Onder druk wordt alles vloeibaar
Het zomerverlof staat voor de deur. Een periode waar over het algemeen veel, onder vaak hoge druk, gebeurt. Een periode waar veelal schoonschip wordt gemaakt. Schoonschippen met als doel dat onderwerpen moeten worden afgehandeld om er zeker van te zijn dat ze nog tijdig in een wetgevingstraject kunnen worden opgenomen, of om te voorkomen dat er uitstel van maanden plaatsvindt, omdat het pas na Kamerreces weer kan worden opgepakt.
Een mooi voorbeeld van het wetgevingstraject is het principe pensioenakkoord dat onlangs is overeengekomen. Wil men de ophoging van de AOW-leeftijd per 1 januari a.s., terugdraaien dan moet dit voor 1 juli a.s. het wetgevingstraject ingaan. Haast is dus geboden en hier wordt dan ook gebruik van gemaakt: “onder druk wordt alles vloeibaar” heb ik ooit eens geleerd. In dit bulletin zal nader in worden gegaan op het principe pensioenakkoord. Als dit wordt omgezet in een akkoord dan valt er arbeidsvoorwaardelijk geld vrij bij Defensie. De vertraging van de ophoging van de AOW-leeftijd heeft tot gevolg dat er minder AOW-compensatie hoeft te worden uitgekeerd en dat er minder RVU (prepensioen) boete door Defensie moet worden betaald. Een boete van 150-175 miljoen euro die Defensie jaarlijks krijgt opgelegd omdat militairen met UKW gaan. Daarnaast biedt de mogelijkheid van 2 jaar verlofsparen in relatie tot het inverdienen, eveneens een kans voor Defensie.
Uitstel van maanden kan ook een reden zijn om vaart te maken. Dit laatste is zeker van invloed op de arbeidsvoorwaardenonderhandelingen. Alle partijen zijn het erover eens dat voor het zomerverlof tot een akkoord moet worden gekomen. Het is dan ook teleurstellend dat er op het moment dat ik dit schrijf nog geen arbeidsvoorwaardenresultaat ligt. Teleurstellend omdat we afspraken hebben gemaakt om eind april klaar te zijn.

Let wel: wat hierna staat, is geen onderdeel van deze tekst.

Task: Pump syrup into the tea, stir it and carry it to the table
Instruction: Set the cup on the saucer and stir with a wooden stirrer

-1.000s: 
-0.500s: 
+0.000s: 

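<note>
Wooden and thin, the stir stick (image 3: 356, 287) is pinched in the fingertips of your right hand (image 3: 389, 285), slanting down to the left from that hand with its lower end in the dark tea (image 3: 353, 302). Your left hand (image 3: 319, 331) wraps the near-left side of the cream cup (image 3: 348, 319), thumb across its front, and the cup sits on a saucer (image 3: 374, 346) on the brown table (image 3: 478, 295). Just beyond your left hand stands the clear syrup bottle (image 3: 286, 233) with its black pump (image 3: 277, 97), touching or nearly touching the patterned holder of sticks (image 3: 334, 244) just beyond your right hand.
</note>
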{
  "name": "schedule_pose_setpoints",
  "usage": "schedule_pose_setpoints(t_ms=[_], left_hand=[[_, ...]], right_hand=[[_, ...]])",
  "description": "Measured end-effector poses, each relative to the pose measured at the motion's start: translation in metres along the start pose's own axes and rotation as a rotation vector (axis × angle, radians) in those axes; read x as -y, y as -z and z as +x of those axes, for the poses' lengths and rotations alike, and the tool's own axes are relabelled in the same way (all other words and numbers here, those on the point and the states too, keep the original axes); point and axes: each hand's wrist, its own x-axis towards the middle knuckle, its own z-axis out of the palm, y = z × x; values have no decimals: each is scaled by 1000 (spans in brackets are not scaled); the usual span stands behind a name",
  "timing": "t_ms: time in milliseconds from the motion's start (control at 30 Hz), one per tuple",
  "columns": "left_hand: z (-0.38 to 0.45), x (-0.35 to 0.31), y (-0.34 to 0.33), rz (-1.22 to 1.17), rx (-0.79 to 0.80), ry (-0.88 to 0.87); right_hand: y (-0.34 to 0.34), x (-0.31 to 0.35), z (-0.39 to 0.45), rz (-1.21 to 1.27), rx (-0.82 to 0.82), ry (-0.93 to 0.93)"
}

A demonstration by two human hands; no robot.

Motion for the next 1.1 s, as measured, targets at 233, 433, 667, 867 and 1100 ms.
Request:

Het is nu half juni en het is nog steeds niet gelukt. Ruim 8 maanden na het afwijzen van het arbeidsvoorwaardenresultaat is er nog geen overeenstemming over een resultaat. Dit zet te denken. We hebben te maken met hoogconjunctuur en een enorme krapte op de arbeidsmarkt. De ongewenste hoge uitstroom van militairen is de eerste 6 maanden gestaag doorgegaan. Ik vraag me af wat de onderliggende strategie is van het traag verlopen van het arbeidsvoorwaardenproces? “Onder druk wordt alles vloeibaar?”.
Wat ik in ieder geval bespeur is dat het defensiepersoneel arbeidsvoorwaarden moe is. Alles beter dan niets, hoor ik regelmatig. Dit kan ook een strategie zijn, maar dit gaat Defensie uiteindelijk niet helpen. De achterstand ten opzichte van andere sectoren wordt zo in stand gehouden en de ‘braindrain’ door uitstroom wordt niet gestopt. Dit is de afgelopen jaren de praktijk geweest: het personeel vloeit weg, omdat ze geen enkele (arbeidsvoorwaardelijke) druk voelt om te blijven.